This year has been incredibly busy. These forums or GitHub are the best place for assistance; sorry for the StackOverflow silence.
At first glance, StackOverflow has a good idea start with refactoring the setup out from the innermost loop, simply setting new inputs and calling the ControlSystemSimulation. However, your largest gains will probably be from ensuring your universes are as sparse as possible.
As written, you have
a = ctrl.Antecedent(np.arange(0, 70.1, 0.1), 'a')
b = ctrl.Antecedent(np.arange(0, 6.01, 0.01), 'b')
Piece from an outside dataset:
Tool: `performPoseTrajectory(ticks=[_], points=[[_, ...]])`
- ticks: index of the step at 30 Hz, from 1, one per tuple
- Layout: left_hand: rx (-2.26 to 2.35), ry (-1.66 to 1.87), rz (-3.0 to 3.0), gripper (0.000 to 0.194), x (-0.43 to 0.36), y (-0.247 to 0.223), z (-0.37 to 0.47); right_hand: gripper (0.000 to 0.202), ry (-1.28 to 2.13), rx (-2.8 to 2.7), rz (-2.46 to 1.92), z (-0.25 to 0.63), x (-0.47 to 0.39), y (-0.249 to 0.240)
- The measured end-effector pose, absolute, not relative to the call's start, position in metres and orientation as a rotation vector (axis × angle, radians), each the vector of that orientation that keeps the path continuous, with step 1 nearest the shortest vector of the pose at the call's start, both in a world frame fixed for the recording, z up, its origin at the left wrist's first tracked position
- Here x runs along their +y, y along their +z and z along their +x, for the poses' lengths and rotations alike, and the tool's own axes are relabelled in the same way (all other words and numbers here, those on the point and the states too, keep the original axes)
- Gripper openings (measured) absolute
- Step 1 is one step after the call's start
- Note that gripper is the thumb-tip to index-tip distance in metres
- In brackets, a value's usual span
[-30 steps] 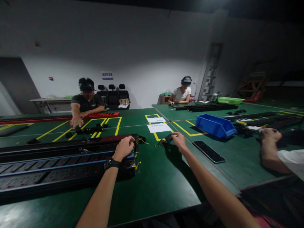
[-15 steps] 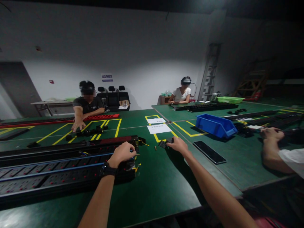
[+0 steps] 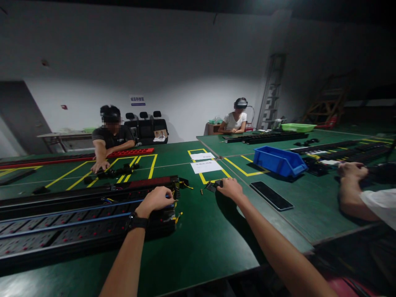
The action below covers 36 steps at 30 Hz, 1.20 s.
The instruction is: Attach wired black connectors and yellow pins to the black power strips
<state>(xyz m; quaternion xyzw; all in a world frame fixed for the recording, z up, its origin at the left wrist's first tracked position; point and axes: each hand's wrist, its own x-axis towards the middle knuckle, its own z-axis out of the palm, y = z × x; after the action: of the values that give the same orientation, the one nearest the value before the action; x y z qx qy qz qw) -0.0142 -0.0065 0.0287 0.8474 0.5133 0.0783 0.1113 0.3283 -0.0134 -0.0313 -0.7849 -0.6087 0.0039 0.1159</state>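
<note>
Long black strips with grey plates and red dots (image 3: 93,227) lie on the green table at the left. My left hand (image 3: 157,200) rests over their right end, fingers pinched together on something too small to make out, beside yellow-tipped wires (image 3: 178,217). Out over the table, my right hand (image 3: 230,189) has its fingers closed on a small black part (image 3: 215,185). A small brass-coloured piece (image 3: 201,192) lies just left of that part.
Right of my right hand lies a phone (image 3: 271,196), with a blue bin (image 3: 280,161) behind it. White papers (image 3: 206,166) lie ahead. Another person's hand (image 3: 352,170) is at the right; a person (image 3: 113,136) reaches across at the far left.
The whole view has shifted slightly. Both my hands keep nearly the same places, and the black part is still in my right hand.
</note>
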Motion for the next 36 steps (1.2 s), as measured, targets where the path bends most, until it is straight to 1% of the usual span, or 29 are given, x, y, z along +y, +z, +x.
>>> performPoseTrajectory(ticks=[7,11,17,23,28,32,36], points=[[1.498,0.237,2.471,0.021,-0.001,0.023,-0.016,0.035,0.007,-1.782,-2.303,0.324,-0.02,-0.025],[1.491,0.235,2.467,0.022,0.002,0.021,-0.02,0.039,-0.064,-1.745,-2.28,0.322,-0.02,-0.022],[1.437,0.188,2.43,0.025,-0.002,0.024,-0.018,0.038,-0.164,-1.728,-2.248,0.316,-0.02,-0.022],[1.388,0.28,2.379,0.03,-0.003,0.031,-0.022,0.039,-0.118,-1.751,-2.222,0.314,-0.019,-0.024],[1.337,0.323,2.261,0.028,-0.004,0.038,-0.029,0.04,-0.134,-1.719,-2.176,0.316,-0.018,-0.024],[1.292,0.48,2.176,0.028,-0.009,0.047,-0.026,0.029,-0.139,-1.683,-1.933,0.311,-0.015,-0.024],[1.214,0.641,2.111,0.03,-0.012,0.05,-0.017,0.021,0.036,-1.741,-1.448,0.284,-0.02,-0.026]])
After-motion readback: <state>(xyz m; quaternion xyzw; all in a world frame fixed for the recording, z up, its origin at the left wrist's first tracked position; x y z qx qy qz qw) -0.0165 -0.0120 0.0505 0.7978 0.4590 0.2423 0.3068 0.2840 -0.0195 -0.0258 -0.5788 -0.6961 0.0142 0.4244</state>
c = ctrl.Consequent(np.arange(0, 12.01, 0.01), 'c')
which are lengths 701, 601, and 1201, respectively. Every calculation applies against these universes.
Importantly, as of Scikit-Fuzzy 0.2 there is no difference in results or accuracy for piecewise-linear membership functions if only the critical points are included. Linear interpolation is used to fill in the gaps, so all you need are the anchor points; these need not be evenly spaced. So, instead of the above, try
a = ctrl.Antecedent([0, 3, 6, 16, 24, 30, 45, 70], 'a')
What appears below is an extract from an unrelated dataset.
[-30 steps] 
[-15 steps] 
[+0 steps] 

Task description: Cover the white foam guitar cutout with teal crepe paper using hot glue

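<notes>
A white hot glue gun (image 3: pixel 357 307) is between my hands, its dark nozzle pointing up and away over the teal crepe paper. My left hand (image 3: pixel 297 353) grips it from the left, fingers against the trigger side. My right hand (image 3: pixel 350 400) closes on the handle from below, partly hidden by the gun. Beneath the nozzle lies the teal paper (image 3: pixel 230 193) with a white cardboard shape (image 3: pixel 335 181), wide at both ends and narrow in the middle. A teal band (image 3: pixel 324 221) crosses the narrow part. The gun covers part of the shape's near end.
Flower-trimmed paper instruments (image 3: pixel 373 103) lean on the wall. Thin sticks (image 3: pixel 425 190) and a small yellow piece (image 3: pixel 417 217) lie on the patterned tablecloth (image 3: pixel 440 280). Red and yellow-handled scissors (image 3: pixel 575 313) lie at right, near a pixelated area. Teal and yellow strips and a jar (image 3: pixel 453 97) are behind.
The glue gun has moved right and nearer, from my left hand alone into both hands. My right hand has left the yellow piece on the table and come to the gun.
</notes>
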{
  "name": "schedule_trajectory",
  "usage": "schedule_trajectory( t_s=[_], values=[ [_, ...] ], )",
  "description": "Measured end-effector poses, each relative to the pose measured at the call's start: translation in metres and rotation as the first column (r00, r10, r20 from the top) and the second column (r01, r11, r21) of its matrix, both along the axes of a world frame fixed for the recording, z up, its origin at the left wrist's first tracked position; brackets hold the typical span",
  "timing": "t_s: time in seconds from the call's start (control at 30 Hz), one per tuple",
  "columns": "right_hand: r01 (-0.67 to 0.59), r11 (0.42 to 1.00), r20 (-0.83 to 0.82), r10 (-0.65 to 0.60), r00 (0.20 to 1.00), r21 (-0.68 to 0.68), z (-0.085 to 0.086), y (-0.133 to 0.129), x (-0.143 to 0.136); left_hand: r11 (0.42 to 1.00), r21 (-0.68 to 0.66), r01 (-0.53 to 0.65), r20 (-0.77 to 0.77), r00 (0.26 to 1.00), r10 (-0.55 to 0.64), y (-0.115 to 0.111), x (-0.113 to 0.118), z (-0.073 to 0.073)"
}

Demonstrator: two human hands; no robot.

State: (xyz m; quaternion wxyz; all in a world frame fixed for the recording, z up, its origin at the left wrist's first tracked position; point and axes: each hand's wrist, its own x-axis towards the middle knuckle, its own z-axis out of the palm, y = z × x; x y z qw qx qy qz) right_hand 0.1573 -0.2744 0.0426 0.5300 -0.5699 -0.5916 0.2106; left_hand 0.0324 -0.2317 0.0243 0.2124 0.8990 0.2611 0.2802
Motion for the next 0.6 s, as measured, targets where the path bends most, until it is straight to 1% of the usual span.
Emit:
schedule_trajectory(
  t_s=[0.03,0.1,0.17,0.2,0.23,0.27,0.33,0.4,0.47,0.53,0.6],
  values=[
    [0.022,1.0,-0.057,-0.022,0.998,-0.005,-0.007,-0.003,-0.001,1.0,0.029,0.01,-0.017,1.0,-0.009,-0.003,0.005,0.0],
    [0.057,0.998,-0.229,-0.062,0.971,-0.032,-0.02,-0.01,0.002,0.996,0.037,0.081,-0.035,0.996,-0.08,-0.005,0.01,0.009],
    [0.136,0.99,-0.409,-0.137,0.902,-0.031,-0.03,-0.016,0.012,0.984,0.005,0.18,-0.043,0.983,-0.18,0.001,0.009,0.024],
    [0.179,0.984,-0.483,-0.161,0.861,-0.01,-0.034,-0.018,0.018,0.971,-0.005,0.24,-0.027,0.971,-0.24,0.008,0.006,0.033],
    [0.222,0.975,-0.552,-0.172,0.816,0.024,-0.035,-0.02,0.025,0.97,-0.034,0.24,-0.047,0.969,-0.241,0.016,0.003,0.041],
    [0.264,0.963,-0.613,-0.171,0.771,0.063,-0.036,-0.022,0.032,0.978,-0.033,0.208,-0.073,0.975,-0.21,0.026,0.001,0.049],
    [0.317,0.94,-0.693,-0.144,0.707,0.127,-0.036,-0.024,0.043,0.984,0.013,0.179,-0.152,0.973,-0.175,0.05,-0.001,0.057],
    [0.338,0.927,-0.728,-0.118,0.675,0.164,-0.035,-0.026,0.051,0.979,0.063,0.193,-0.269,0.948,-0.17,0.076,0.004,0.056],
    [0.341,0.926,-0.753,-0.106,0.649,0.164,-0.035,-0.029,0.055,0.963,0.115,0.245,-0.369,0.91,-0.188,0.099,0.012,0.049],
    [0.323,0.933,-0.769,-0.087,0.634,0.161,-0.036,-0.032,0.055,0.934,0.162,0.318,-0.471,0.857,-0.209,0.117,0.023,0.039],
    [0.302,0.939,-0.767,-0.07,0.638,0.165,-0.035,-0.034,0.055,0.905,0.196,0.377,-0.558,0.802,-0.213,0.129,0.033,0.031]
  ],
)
b = ctrl.Antecedent([0, 0.01, 0.02, 0.03, 0.05, 0.1, 0.12, 6.], 'b')
c = ctrl.Consequent([0, 0.01, 0.02, 0.04, 0.05, 0.1, 0.2, 12], 'c')
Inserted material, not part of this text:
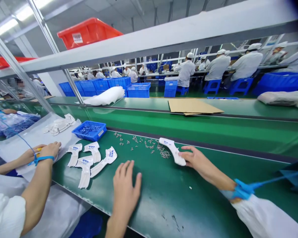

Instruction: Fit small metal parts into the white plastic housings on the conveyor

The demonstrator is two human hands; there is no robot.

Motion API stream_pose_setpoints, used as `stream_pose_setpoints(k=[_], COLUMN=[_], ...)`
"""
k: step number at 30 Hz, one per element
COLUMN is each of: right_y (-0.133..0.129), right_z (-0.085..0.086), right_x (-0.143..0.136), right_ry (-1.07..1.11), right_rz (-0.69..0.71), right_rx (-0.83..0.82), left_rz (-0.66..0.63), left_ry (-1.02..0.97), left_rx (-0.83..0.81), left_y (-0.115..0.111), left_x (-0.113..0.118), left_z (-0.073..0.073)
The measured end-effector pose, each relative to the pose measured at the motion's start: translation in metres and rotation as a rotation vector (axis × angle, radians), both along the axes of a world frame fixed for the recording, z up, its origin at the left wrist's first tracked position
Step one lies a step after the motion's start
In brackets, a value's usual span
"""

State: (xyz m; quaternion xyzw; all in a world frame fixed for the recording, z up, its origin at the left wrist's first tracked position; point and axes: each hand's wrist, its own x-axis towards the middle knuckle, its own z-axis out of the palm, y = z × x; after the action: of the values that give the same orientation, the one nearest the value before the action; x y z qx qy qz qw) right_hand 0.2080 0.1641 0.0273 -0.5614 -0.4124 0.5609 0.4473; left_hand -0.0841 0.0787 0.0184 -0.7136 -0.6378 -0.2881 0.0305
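Note:
My right hand (196, 160) grips the lower end of a white curved plastic shell (173, 150) between thumb and fingers, over the green bench. Small metal screws (161, 150) lie scattered just left of that shell. My left hand (126, 188) is open and empty near the bench's front, its fingers apart and pointing forward. Left of it lie several white plastic shell pieces (84, 175) with small blue parts set in them. Behind these pieces stands a blue tray (99, 134) of small blue parts.
A co-worker's hands (49, 150) work at the left, by a white sheet (37, 132) with more white pieces. Cardboard (193, 106) and a white bag (106, 96) lie on the far ledge. An overhead shelf (149, 41) carries a red bin (89, 33).

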Motion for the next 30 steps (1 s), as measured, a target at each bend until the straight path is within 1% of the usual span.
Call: stream_pose_setpoints(k=[2,4,6,8,9,10,11,12,14,15,16,17,19,21,24,27,30], right_y=[0.035,0.063,0.079,0.081,0.077,0.07,0.062,0.054,0.038,0.033,0.029,0.026,0.025,0.025,0.023,0.021,0.021], right_z=[0.003,0.006,0.007,0.005,0.002,-0.001,-0.004,-0.008,-0.013,-0.014,-0.014,-0.014,-0.013,-0.012,-0.012,-0.014,-0.014], right_x=[0.022,0.043,0.058,0.063,0.061,0.057,0.049,0.041,0.021,0.012,0.004,-0.002,-0.008,-0.008,-0.001,0.005,0.007], right_ry=[-0.098,-0.182,-0.272,-0.382,-0.432,-0.463,-0.493,-0.535,-0.673,-0.764,-0.857,-0.935,-1.01,-1.032,-1.04,-1.037,-1.044], right_rz=[-0.128,-0.217,-0.27,-0.277,-0.251,-0.203,-0.116,0.002,0.267,0.377,0.454,0.493,0.487,0.463,0.437,0.435,0.453], right_rx=[0.07,0.122,0.172,0.232,0.262,0.285,0.319,0.369,0.505,0.573,0.625,0.651,0.639,0.619,0.6,0.588,0.6], left_rz=[0.174,0.289,0.319,0.284,0.257,0.228,0.191,0.142,0.0,-0.084,-0.167,-0.245,-0.381,-0.503,-0.659,-0.75,-0.763], left_ry=[0.111,0.193,0.233,0.228,0.21,0.187,0.163,0.137,0.082,0.046,0.005,-0.038,-0.104,-0.128,-0.117,-0.101,-0.092], left_rx=[0.049,0.06,0.055,0.051,0.047,0.04,0.031,0.023,0.015,0.018,0.024,0.03,0.041,0.03,-0.051,-0.136,-0.17], left_y=[0.021,0.035,0.039,0.036,0.031,0.026,0.02,0.014,0.0,-0.007,-0.015,-0.022,-0.034,-0.043,-0.048,-0.048,-0.048], left_x=[-0.033,-0.059,-0.074,-0.078,-0.076,-0.074,-0.069,-0.064,-0.05,-0.041,-0.031,-0.021,0.002,0.024,0.048,0.059,0.063], left_z=[-0.005,-0.012,-0.017,-0.019,-0.018,-0.017,-0.016,-0.015,-0.014,-0.015,-0.015,-0.016,-0.018,-0.016,-0.005,0.008,0.015])
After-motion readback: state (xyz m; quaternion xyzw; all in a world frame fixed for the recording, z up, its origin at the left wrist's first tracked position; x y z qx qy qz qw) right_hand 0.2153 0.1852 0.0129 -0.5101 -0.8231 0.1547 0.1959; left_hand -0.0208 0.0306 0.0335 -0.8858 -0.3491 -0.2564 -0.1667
which now have lengths of 8, 8, and 8.
When I run this on my workstation, I see a single pass through the slimmed-down FIS function taking 1.7 ms with sparse universes, versus 1.7 ms with non-sparse universes. So this should gain you an additional factor of at least 5.
Beyond that point, it's worth noting that every simulation run is independent. If you have multiple cores, you could create separate ControlSystemSimulation objects for each core and start cranking; this should scale well.
There is likely additional opportunity for optimization in the code itself, but first try making your universes as sparse as possible.
Regards,
Josh